§ **Brief**
Two lines below mark the span: the one containing "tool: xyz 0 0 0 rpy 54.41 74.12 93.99" and the one containing "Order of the". Set down both, plus every line between, exactly as they stand, and nothing else.

⁂

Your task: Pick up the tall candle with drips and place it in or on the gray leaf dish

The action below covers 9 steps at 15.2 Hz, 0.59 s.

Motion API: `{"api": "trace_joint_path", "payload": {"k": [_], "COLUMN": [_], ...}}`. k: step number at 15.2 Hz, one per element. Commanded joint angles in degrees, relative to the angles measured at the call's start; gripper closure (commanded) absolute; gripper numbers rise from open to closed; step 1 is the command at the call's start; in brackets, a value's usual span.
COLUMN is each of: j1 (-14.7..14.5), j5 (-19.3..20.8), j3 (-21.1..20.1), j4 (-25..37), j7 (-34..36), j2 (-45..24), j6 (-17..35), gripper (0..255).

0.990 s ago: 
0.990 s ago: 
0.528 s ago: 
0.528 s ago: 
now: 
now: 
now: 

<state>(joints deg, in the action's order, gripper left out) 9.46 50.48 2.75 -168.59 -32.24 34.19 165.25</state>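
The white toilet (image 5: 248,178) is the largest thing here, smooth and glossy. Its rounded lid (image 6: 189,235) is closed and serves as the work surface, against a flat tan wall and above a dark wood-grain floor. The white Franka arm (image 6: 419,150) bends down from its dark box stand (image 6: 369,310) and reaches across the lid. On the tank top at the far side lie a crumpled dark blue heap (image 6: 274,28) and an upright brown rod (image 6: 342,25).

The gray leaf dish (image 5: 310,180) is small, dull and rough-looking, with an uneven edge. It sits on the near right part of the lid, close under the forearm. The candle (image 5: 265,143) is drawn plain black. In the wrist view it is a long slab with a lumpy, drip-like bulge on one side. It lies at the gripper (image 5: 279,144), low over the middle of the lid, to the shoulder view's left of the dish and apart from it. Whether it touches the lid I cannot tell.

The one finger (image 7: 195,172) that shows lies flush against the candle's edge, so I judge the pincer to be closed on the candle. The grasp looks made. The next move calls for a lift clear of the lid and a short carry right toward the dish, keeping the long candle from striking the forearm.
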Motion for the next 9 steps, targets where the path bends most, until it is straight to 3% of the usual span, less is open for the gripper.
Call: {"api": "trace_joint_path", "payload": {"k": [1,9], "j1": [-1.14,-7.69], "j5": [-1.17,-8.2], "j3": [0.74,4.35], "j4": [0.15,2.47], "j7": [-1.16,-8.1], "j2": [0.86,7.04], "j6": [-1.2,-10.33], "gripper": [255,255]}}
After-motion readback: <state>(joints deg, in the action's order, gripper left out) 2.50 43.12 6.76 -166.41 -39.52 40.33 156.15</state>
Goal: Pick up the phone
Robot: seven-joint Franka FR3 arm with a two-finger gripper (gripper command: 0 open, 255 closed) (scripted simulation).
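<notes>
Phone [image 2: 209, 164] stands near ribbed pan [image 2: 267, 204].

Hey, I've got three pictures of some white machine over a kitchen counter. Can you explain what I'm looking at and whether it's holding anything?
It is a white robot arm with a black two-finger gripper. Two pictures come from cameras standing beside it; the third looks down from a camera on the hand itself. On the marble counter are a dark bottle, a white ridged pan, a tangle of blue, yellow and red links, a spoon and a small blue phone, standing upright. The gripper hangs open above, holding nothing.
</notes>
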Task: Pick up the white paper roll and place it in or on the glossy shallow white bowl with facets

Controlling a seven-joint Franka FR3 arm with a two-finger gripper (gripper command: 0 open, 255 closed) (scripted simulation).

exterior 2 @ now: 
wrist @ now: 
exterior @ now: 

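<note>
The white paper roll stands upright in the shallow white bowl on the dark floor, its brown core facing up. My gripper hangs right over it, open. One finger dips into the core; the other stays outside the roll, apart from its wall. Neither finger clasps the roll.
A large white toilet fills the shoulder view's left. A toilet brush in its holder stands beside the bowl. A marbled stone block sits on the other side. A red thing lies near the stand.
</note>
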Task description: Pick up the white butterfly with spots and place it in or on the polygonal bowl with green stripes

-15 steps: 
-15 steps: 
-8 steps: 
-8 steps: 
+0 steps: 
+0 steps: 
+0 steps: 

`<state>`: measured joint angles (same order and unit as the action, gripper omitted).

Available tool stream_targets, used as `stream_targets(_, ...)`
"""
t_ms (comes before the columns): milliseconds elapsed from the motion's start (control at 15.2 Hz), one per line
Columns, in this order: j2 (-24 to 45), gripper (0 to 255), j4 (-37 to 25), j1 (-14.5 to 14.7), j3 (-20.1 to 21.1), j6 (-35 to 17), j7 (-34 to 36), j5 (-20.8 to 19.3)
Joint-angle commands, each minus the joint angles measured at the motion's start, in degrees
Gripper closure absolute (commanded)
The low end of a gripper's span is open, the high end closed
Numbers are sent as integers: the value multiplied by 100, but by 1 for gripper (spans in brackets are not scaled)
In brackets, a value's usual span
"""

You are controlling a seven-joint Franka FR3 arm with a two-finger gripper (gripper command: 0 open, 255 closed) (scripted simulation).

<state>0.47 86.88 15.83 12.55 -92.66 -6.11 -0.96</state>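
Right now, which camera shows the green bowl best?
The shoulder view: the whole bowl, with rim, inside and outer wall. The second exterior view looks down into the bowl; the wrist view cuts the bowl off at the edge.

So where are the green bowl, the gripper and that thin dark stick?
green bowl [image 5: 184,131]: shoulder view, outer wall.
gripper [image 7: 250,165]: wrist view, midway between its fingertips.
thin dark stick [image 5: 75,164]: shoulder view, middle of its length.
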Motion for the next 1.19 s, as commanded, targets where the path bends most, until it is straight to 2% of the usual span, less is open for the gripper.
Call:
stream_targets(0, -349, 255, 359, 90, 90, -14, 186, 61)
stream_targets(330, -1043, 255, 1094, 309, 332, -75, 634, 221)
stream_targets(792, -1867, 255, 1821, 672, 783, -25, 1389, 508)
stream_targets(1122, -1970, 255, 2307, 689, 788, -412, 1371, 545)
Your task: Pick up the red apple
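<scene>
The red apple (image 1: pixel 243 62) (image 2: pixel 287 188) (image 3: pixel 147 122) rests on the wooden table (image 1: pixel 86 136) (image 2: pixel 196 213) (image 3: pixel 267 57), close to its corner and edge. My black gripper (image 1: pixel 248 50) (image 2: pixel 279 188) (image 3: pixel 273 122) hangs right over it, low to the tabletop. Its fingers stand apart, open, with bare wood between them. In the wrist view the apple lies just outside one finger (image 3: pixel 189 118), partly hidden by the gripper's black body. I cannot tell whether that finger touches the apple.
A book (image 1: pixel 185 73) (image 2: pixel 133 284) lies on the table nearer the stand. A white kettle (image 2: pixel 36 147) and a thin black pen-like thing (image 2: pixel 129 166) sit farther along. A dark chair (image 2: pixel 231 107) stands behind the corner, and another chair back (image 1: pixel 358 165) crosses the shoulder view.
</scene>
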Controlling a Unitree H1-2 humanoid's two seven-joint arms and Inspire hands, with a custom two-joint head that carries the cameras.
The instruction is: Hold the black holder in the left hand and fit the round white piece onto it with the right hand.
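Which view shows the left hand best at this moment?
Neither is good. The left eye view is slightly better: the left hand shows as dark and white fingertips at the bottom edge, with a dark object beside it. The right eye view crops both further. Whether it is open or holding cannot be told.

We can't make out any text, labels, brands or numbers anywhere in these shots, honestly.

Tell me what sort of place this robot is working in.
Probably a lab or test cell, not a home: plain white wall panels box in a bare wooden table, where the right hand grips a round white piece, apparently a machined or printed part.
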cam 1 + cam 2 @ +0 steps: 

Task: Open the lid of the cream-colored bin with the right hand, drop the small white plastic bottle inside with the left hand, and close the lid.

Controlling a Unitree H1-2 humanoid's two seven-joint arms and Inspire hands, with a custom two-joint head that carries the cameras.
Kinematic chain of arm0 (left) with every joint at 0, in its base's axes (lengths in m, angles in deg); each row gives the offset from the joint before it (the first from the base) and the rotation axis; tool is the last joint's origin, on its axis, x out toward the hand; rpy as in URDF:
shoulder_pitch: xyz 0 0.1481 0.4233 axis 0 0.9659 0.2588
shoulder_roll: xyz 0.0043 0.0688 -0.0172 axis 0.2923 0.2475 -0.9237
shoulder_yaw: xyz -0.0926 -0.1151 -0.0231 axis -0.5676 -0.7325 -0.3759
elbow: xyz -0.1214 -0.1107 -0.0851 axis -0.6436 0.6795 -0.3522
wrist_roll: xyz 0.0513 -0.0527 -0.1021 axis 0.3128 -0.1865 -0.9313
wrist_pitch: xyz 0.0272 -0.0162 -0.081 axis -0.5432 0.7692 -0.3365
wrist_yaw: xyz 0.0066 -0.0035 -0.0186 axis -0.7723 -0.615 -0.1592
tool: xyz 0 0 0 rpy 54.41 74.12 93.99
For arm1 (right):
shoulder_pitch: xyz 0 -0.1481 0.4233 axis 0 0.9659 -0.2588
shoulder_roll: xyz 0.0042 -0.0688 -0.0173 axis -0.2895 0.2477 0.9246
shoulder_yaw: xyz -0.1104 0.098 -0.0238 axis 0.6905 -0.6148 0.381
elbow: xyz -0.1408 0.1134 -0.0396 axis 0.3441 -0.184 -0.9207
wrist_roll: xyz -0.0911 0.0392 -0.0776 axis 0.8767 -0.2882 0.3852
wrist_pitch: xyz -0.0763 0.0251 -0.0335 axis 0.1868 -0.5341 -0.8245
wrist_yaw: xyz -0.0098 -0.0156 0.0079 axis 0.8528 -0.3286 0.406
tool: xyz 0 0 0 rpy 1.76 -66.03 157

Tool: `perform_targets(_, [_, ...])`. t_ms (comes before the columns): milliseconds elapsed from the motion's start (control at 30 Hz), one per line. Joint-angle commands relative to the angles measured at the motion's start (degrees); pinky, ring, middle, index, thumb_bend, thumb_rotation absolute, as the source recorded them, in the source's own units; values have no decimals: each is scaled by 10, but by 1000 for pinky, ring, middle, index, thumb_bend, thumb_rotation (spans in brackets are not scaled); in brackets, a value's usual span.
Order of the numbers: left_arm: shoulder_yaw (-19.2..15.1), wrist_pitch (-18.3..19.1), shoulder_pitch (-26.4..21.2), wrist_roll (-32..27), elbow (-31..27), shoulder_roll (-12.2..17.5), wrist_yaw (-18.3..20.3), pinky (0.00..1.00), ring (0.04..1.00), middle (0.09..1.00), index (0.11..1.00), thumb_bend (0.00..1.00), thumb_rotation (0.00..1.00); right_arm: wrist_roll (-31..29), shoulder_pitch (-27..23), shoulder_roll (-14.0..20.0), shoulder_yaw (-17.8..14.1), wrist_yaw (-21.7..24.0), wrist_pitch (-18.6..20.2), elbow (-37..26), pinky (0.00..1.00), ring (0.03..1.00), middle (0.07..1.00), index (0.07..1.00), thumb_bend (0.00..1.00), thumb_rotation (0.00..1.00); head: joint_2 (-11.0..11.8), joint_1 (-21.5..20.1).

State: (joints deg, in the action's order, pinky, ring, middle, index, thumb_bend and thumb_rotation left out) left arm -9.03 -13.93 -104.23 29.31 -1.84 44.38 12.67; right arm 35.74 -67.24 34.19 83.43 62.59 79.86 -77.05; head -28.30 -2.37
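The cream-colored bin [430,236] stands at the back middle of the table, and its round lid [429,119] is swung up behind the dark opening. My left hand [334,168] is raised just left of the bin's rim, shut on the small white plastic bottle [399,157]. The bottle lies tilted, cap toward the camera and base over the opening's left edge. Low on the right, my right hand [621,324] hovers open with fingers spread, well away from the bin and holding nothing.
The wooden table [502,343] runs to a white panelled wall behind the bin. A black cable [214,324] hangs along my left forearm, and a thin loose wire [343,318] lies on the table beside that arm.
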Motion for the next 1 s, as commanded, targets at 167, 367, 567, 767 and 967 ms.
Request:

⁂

§ **Solution below**
tool: xyz 0 0 0 rpy 54.41 74.12 93.99
For arm1 (right):
shoulder_pitch: xyz 0 -0.1481 0.4233 axis 0 0.9659 -0.2588
shoulder_roll: xyz 0.0042 -0.0688 -0.0173 axis -0.2895 0.2477 0.9246
shoulder_yaw: xyz -0.1104 0.098 -0.0238 axis 0.6905 -0.6148 0.381
elbow: xyz -0.1408 0.1134 -0.0396 axis 0.3441 -0.184 -0.9207
wrist_roll: xyz -0.0911 0.0392 -0.0776 axis 0.8767 -0.2882 0.3852
wrist_pitch: xyz -0.0763 0.0251 -0.0335 axis 0.1868 -0.5341 -0.8245
wrist_yaw: xyz -0.0098 -0.0156 0.0079 axis 0.8528 -0.3286 0.406
tool: xyz 0 0 0 rpy 1.76 -66.03 157

Tool: `perform_targets(_, [_, ...])`. t_ms (comes before the columns): milliseconds elapsed from the motion's start (control at 30 Hz), one per line. Joint-angle commands relative to the angles measured at the motion's start (degrees); pinky, ring, middle, index, thumb_bend, thumb_rotation absolute, as the source recorded them, in the source's own units; values have no decimals: each is scaled by 10, but by 1000 for pinky, ring, middle, index, thumb_bend, thumb_rotation (spans in brackets are not scaled); in brackets, a value's usual span.
Order of the numbers: left_arm: shoulder_yaw (-19.2..15.1), wrist_pitch (-18.3..19.1), shoulder_pitch (-26.4..21.2), wrist_roll (-32..27), elbow (-31..27), shoulder_roll (-12.2..17.5), wrist_yaw (-18.3..20.3), pinky (0.00..1.00), ring (0.04..1.00), middle (0.09..1.00), index (0.11..1.00), thumb_bend (0.00..1.00), thumb_rotation (0.00..1.00); right_arm: wrist_roll (-31..29), shoulder_pitch (-27..23), shoulder_roll (-14.0..20.0), shoulder_yaw (-17.8..14.1), wrist_yaw (-21.7..24.0), wrist_pitch (-18.6..20.2), elbow (-37..26), pinky (0.00..1.00), ring (0.03..1.00), middle (0.07..1.00), index (0.07..1.00), thumb_bend (0.00..1.00), thumb_rotation (0.00..1.00); head: joint_2 (-11.0..11.8), joint_1 (-21.5..20.1).

Nothing else is part of this output.